Spectral Fingerprinting of Tencha Processing: Optimising the Detection of Total Free Amino Acid Content in Processing Lines by Hyperspectral Analysis

The quality and flavor of tea leaves are significantly influenced by chemical composition, with the content of free amino acids serving as a key indicator for assessing the quality of Tencha. Accurately and quickly measuring free amino acids during tea processing is crucial for monitoring and optimizing production processes. However, traditional chemical analysis methods are often time-consuming and costly, limiting their application in real-time quality control. Hyperspectral imaging (HSI) has shown significant effectiveness as a component detection tool in various agricultural applications.
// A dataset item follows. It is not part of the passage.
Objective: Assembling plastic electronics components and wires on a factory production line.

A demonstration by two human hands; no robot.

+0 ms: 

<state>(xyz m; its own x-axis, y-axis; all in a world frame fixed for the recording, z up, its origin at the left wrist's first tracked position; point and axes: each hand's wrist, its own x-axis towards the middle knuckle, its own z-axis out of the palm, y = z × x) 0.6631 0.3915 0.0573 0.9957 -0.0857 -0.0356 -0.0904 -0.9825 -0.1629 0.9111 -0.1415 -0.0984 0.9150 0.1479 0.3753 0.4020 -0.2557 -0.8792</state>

This study employs VNIR-HSI combined with machine learning algorithms to develop a model for visualizing the total free amino acid content in Tencha samples that have undergone different processing steps on the production line. Four pretreating methods were employed to preprocess the spectra, and partial least squares regression (PLSR) and least squares support vector machine regression (LS–SVR) models were established from the perspectives of individual processes and the entire process. Combining competitive adaptive reweighted sampling (CARS) and variable iterative space shrinkage approach (VISSA) methods for characteristic band selection, specific bands were chosen to predict the amino acid content. By comparing modeling evaluation indicators for each model, the optimal model was identified: the overall model CT+CARS+PLSR, with predictive indicators Rc2 = 0.9885, Rp2 = 0.9566, RMSEC = 0.0956, RMSEP = 0.1749, RPD = 4.8021, enabling the visualization of total free amino acid content in processed Tencha leaves. Here, we establish a benchmark for machine learning-based HSI, integrating this technology into the tea processing workflow to provide a real-time decision support tool for quality control, offering a novel method for the rapid and accurate prediction of free amino acids during tea processing. This achievement not only provides a scientific basis for the tea processing sector but also opens new avenues for the application of hyperspectral imaging technology in food science.